EXERCISE AIM —
Set out exactly, line by line, the stretch of data below that begins at the line containing "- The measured" and ends at the line containing "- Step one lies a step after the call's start", with both ends kept.

PROVIDED DATA Block Start

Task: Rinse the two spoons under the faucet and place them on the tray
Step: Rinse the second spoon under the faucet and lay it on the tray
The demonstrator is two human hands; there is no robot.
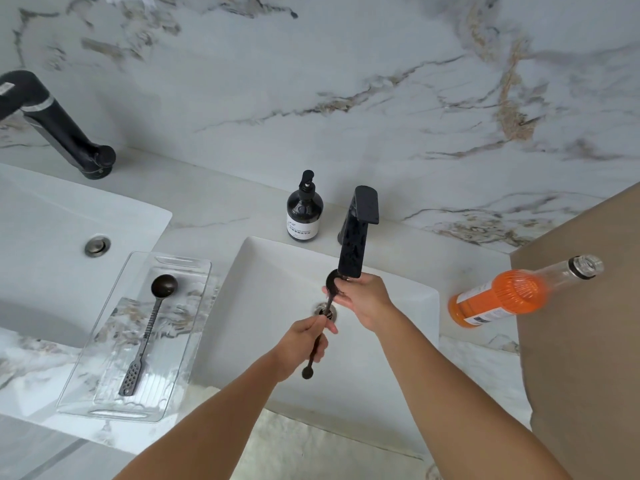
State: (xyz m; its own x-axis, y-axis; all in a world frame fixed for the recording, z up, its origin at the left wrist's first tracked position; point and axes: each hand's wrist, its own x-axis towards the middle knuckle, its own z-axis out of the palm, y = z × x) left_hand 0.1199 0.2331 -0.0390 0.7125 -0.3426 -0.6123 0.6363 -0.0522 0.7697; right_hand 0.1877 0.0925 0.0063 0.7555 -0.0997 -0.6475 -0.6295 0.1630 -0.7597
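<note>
got my left hand (304,344) clamped round the spoon (320,336) handle under the faucet (353,244), right hand (363,301) fingers rubbing its bowl, other spoon (149,332) on the tray (114,393)

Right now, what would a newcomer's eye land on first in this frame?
Both hands at the middle sink: the left hand grips a dark spoon by its handle while the right hand rubs its bowl under the black faucet. A second spoon lies on the clear tray to the left. An orange bottle stands to the right.
</note>
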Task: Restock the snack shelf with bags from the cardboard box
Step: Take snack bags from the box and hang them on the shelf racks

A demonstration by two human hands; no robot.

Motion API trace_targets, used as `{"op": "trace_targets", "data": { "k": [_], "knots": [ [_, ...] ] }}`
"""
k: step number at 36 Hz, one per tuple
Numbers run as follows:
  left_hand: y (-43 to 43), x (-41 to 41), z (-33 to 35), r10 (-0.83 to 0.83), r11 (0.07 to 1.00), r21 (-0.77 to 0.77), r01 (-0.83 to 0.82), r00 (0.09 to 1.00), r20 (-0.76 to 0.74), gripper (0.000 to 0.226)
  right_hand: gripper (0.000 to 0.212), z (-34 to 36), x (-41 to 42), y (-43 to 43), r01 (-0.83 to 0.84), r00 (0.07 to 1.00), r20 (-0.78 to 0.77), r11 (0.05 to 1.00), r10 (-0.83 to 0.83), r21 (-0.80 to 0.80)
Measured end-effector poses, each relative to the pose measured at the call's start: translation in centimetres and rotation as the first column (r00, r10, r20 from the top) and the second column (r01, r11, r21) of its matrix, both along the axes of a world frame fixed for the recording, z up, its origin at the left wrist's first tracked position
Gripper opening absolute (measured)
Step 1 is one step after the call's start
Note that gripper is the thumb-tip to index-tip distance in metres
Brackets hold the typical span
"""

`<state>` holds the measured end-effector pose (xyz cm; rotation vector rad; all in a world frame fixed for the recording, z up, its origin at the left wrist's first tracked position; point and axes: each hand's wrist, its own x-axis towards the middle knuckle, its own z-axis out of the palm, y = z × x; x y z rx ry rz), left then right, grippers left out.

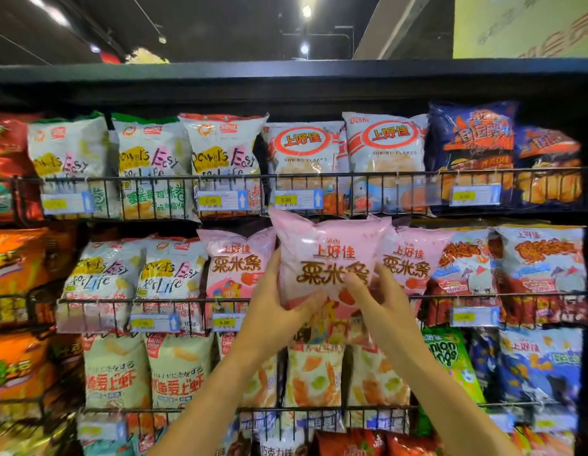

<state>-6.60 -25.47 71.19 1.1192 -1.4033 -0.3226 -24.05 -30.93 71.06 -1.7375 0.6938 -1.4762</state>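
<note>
Two hands are closed on one pink bag (328, 258) at centre frame: the left hand (279, 307) grips its lower left edge, the right hand (374, 297) its lower right. The bag is held upright before the gap between two matching bags (236, 268) on the middle shelf. It should be lifted over the wire rail (154, 301), kept label-forward, then lowered squarely into line. The cardboard box is not visible.

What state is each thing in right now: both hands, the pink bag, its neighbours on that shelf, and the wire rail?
Left hand: gripping the held bag's lower left.
Right hand: gripping its lower right.
Held pink bag: upright, in front of the middle shelf, not yet seated behind the rail.
Shelved pink bags: upright behind the rail, either side.
Wire rail: in place, price tags attached.
</note>
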Motion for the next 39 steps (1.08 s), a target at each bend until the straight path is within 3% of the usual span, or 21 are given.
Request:
{"op": "trace_targets", "data": {
  "k": [5,14,28,35,39],
  "knots": [
    [-1.5,0.4,3.4,0.100,0.994,-0.048,-0.096,0.992,0.083,0.098,0.034,2.7,0.8,-2.3,-0.013,0.999,0.046,0.992,0.019,-0.124],
    [-4.5,1.1,4.0,0.164,0.981,-0.119,-0.151,0.980,0.110,0.092,0.044,3.4,1.8,-6.0,-0.015,0.998,0.059,0.962,0.033,-0.271],
    [-8.0,2.9,1.1,0.109,0.993,-0.053,-0.103,0.987,0.120,0.065,0.051,0.8,4.0,-10.0,-0.006,0.999,-0.048,0.974,-0.005,-0.226],
    [-9.3,3.5,1.2,0.188,0.980,0.034,-0.198,0.963,0.191,0.055,0.043,0.1,5.3,-12.0,0.023,0.981,-0.188,0.989,-0.050,-0.145],
    [-10.3,3.5,1.9,0.248,0.967,0.002,-0.257,0.938,0.242,0.057,0.032,0.5,5.8,-13.0,0.092,0.965,-0.233,0.988,-0.119,-0.125]
  ]
}}
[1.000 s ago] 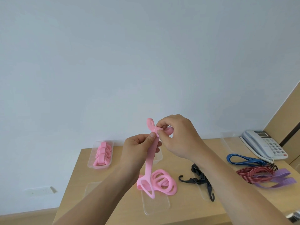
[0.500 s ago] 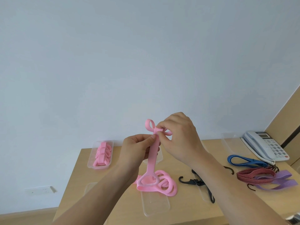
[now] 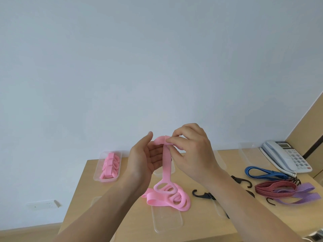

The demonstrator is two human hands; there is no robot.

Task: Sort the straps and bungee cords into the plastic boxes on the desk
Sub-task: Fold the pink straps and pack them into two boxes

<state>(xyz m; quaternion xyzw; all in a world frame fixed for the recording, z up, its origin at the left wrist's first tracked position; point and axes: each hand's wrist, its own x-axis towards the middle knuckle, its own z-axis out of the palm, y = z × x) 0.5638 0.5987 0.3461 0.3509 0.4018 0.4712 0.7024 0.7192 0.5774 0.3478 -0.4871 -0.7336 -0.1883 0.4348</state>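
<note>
A long pink strap hangs upright over the desk, and its lower end lies in loops on the desk top. My right hand pinches the strap's folded top end between thumb and fingers. My left hand is beside it on the left, palm turned to the strap, fingers relaxed and gripping nothing. A clear plastic box at the back left holds several folded pink straps. To the right lie a blue bungee cord, a red bungee cord and a purple strap.
A shallow clear box lies near the desk's front edge, under the pink loops. Another clear box stands at the back right beside a white telephone. Black hooks lie by my right forearm. The desk ends close on the left.
My left hand has let go of the strap and opened. My right hand keeps its pinch on the top end, which has folded over to the left.
</note>
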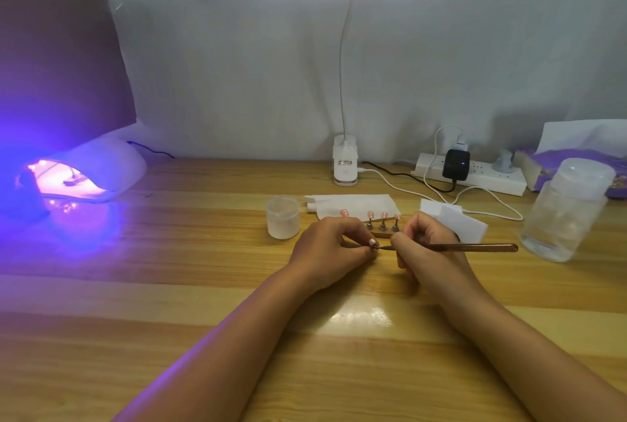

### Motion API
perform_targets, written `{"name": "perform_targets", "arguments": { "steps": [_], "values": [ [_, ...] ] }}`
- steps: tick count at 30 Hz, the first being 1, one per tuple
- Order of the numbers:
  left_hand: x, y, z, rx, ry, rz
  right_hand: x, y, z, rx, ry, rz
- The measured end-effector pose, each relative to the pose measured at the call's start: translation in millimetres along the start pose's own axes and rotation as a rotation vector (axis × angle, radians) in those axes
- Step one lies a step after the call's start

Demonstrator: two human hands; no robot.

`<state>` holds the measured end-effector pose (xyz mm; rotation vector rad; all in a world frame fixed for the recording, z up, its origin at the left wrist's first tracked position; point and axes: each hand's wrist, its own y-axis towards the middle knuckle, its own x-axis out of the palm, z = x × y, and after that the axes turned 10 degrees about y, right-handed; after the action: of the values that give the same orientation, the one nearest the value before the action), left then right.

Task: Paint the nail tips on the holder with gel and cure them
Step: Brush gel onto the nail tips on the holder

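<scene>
Pinching a single nail tip between thumb and fingertips, the left hand holds it low over the table. The right hand grips a brown-handled brush like a pen, its fine end meeting the tip's surface. Both hands are closed around something; neither is free.

Just behind them the holder stands on the table, carrying several more pink tips on little stems, in front of a white sheet of paper. A small frosted jar sits just left of the holder. The curing lamp glows violet at the far left, well apart from the work; something lies inside it, too blurred to name.

I judge the nail tip to be nearly weightless: thin, stiff plastic with a glossy curved face. It is likely to slip or flick away under a hard squeeze, and wet gel will smear at any touch. The safe hold looks to be by its stem or side edges, never the painted face. Whether the left fingers are on a stem or on the edges I cannot tell. The brush wants a light grip close to the bristles for control, its long handle trailing to the right
</scene>
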<state>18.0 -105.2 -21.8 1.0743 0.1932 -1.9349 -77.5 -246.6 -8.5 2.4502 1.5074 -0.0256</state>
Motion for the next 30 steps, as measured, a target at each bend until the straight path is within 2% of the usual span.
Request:
{"name": "perform_targets", "arguments": {
  "steps": [9, 18, 30],
  "values": [
    [-9.2, -0.5, 0.6, 0.013, -0.097, -0.127, -3.7, 0.0, -2.0, 0.026, 0.172, 0.078],
    [-2.8, -1.5, -4.0, 0.011, -0.035, 0.012, -3.2, -1.0, -5.5, 0.024, 0.270, 0.037],
    [-3.2, -4.3, 0.1, 0.048, 0.013, 0.020, -2.1, -0.9, -3.6, 0.032, 0.118, 0.019]
  ]
}}
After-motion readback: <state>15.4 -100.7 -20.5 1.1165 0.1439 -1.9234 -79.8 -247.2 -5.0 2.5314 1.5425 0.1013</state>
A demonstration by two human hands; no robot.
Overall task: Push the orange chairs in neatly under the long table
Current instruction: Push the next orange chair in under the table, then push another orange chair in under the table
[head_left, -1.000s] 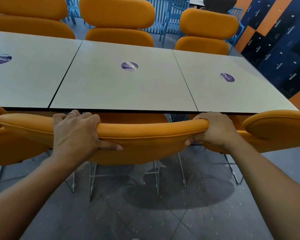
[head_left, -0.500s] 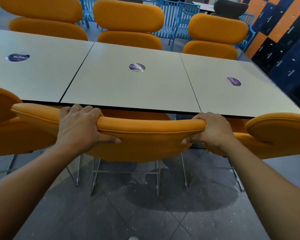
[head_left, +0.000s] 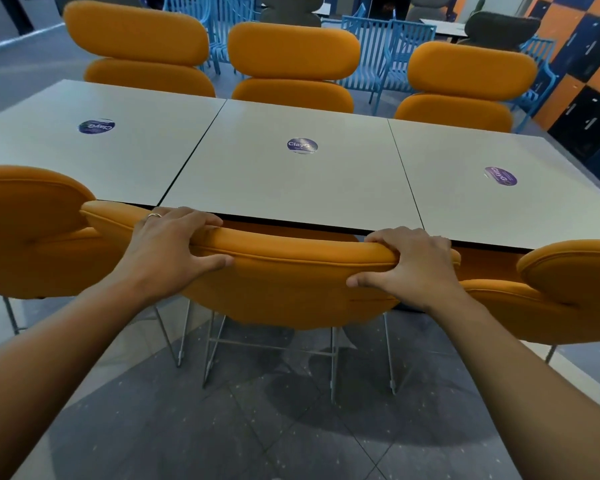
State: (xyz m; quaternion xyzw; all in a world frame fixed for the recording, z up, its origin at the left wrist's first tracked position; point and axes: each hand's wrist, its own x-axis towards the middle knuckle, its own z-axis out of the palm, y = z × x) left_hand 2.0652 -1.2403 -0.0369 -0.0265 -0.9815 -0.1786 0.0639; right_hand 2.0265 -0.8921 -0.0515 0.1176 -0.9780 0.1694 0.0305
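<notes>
The middle orange chair stands in front of me, its back close against the near edge of the long grey table. My left hand grips the left part of the chair's top rim, fingers over the top, thumb behind. My right hand grips the right part the same way. The seat is hidden under the tabletop. One orange chair sits at its left and another orange chair at its right, both backs near the table edge.
Three orange chairs line the table's far side. Blue slatted chairs and dark chairs stand behind them. An orange and dark blue locker wall runs at the right. Grey tiled floor lies under me.
The middle chair has slid forward toward the table with both hands still on its rim. My view has lifted and moved closer, showing more of the far chairs.
</notes>
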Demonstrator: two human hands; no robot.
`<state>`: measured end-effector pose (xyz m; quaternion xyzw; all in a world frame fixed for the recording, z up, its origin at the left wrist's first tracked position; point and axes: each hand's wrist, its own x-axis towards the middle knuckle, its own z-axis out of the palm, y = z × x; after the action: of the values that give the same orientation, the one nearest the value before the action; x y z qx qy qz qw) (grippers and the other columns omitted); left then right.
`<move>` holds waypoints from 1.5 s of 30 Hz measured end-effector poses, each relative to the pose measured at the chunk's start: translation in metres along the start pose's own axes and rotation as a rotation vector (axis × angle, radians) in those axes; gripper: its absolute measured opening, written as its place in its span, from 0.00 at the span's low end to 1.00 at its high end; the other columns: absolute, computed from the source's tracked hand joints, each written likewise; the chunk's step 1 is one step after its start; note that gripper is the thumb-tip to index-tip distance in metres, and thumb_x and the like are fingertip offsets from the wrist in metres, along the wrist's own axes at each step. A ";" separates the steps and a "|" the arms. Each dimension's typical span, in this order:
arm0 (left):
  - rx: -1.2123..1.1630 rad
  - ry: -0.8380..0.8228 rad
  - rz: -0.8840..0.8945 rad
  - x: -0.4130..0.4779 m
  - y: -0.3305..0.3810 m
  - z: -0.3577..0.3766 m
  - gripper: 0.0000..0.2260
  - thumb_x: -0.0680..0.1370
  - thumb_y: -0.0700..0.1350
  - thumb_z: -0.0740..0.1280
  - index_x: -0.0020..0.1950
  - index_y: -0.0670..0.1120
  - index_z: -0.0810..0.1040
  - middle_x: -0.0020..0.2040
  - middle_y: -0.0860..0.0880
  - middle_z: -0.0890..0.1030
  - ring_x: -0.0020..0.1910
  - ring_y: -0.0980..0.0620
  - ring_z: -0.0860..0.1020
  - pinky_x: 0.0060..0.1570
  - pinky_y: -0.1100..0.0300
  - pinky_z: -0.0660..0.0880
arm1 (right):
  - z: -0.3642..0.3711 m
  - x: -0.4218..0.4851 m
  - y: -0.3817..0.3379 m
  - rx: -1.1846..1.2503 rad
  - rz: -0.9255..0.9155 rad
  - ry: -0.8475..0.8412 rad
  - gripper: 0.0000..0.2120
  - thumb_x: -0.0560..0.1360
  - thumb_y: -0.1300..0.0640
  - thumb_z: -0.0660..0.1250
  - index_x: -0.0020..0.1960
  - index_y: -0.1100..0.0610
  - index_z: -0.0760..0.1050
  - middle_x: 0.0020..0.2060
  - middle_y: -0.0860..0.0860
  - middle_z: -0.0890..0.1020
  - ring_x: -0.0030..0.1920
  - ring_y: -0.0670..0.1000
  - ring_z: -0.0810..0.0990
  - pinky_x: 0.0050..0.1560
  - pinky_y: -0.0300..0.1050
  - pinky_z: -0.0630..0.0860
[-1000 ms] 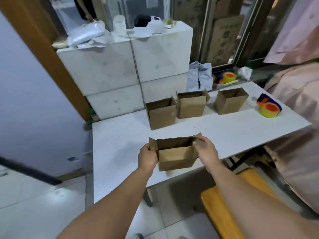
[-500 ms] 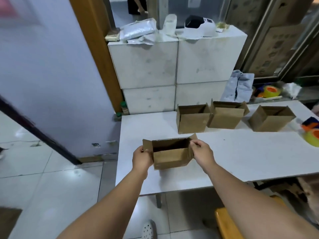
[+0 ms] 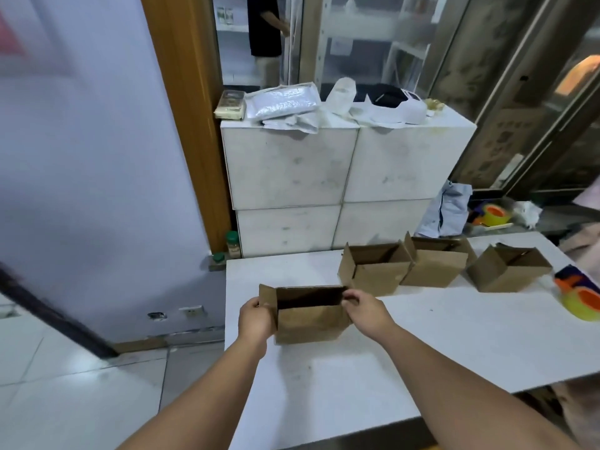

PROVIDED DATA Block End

TASK OUTPUT —
- The measured end-effector pose, each relative to the pose measured at the call's start: translation in millimetres along the start pose's own axes and rotation as a rotation vector (axis × angle, radians) in those axes
- Step one lies a step after the call's start

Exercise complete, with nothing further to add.